A recent study published in Scientific Reports and led by a group of researchers at Harvard Medical School, including Helene Langevin, director of the National Center for Complementary and Integrative Health, indicated that stretching reduced tumor growth in mice. Future studies are necessary to better understand fascia’s role in cancer development, however.

The frontier of fascia

The study of fascia is marked by both uncertainty and promise.

“We’re really at the nascent phase of identifying fascia,” Findley said.

And in these beginning stages, scientists have not yet reached consensus on fascia’s potential to affect the body.

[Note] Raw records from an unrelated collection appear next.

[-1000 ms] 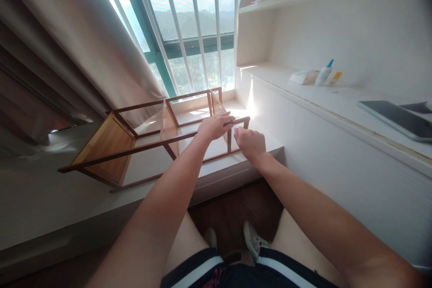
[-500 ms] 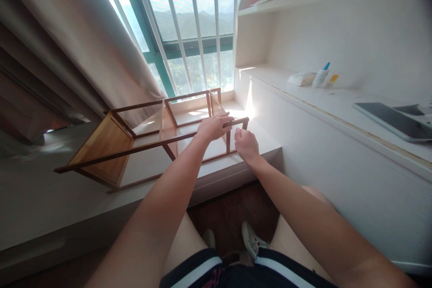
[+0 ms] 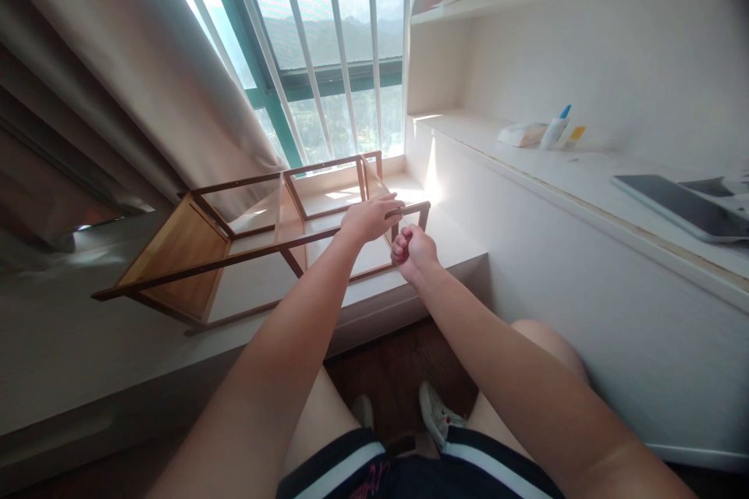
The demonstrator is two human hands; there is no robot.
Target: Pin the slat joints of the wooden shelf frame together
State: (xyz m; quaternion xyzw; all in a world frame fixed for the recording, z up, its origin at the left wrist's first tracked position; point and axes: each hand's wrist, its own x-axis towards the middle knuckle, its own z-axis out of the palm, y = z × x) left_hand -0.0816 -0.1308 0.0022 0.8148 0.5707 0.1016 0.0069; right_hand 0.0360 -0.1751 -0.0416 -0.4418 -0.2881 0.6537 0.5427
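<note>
A brown wooden rack frame lies on its side on the white window ledge. My left hand is closed over the frame's near top rail, close to its right corner. My right hand is a fist just below that corner, gripping a thin metal tool whose shaft points up at the joint; I cannot make out the tool itself.
A beige curtain hangs at the left, beside the barred window. On the white desk at right lie a tablet, a small bottle and a pale packet. My knees and shoes are below, over a dark floor.
My right hand has dropped slightly and turned, moving left under the frame's corner and closing into a tighter fist. My left hand stays on the rail.
</note>
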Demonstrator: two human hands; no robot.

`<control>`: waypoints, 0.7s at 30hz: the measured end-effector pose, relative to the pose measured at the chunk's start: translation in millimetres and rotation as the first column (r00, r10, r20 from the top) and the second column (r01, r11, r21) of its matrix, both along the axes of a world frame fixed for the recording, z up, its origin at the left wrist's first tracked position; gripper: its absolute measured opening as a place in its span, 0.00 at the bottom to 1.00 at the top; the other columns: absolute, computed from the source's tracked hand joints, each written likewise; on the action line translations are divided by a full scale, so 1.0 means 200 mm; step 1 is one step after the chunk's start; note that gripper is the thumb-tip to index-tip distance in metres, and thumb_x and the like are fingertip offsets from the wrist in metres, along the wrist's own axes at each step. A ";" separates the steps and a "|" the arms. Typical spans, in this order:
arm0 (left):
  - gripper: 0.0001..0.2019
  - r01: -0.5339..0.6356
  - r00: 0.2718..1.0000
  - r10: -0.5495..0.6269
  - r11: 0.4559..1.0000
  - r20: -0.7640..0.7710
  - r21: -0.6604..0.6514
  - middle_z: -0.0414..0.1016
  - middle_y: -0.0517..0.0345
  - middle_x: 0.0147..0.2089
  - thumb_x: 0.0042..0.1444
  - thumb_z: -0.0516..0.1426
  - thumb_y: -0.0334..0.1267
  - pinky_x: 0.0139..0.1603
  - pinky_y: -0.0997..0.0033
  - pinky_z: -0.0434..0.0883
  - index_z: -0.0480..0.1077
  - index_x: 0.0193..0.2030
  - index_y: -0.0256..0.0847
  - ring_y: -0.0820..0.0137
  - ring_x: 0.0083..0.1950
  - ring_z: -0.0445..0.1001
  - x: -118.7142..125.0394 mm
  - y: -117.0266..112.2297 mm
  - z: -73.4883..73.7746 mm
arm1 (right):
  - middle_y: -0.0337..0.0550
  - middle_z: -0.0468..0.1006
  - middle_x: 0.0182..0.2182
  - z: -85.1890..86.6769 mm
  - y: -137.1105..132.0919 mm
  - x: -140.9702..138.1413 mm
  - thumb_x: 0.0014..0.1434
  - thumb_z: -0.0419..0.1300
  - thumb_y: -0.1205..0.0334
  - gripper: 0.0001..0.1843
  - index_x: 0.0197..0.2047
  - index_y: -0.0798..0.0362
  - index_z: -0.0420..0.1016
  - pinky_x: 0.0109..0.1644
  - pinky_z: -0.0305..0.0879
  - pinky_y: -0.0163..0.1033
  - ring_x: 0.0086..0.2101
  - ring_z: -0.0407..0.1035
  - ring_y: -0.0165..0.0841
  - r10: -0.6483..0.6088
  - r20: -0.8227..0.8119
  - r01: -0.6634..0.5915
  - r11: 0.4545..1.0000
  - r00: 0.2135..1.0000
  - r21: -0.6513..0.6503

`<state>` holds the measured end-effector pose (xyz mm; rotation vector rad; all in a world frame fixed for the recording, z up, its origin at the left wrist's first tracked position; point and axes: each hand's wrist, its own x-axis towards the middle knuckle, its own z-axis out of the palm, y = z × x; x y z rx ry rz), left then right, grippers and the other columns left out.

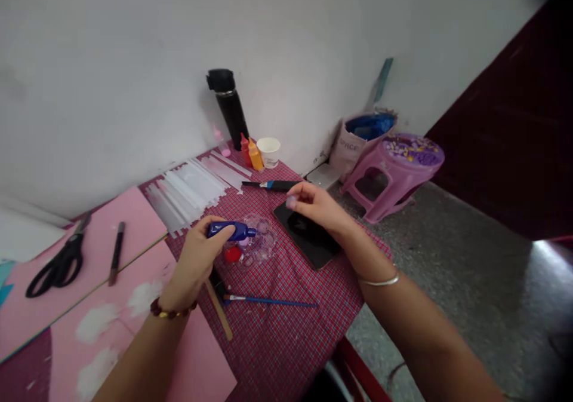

Part of this confusion in the medical community could stem from fascia straddling both modern and traditional medicine: two perspectives that are often portrayed as starkly different from one another. Fascia knowledge is generated by both scientists using modern techniques and body practitioners who use alternative medicine techniques, such as yoga and massage.

Grinnell said that while many researchers and body practitioners such as chiropractors focus on fascia, other scientists are less enthusiastic about its potential.

“If you talk to most surgeons, they would think of it as ‘what you cut through,’ ” said Grinnell. “Within the medical community, there are widely diverse opinions about the importance of fascia.”

The world’s experts have been gathering regularly in their efforts to figure out the potential of fascia. The Fifth International Fascia Congress met in November in Berlin and another event is planned for 2021.

“The more we know, the more I realize there’s more to learn. Every time you answer a question, it generates more questions,” Findley said. “That’s kind of the fun part.”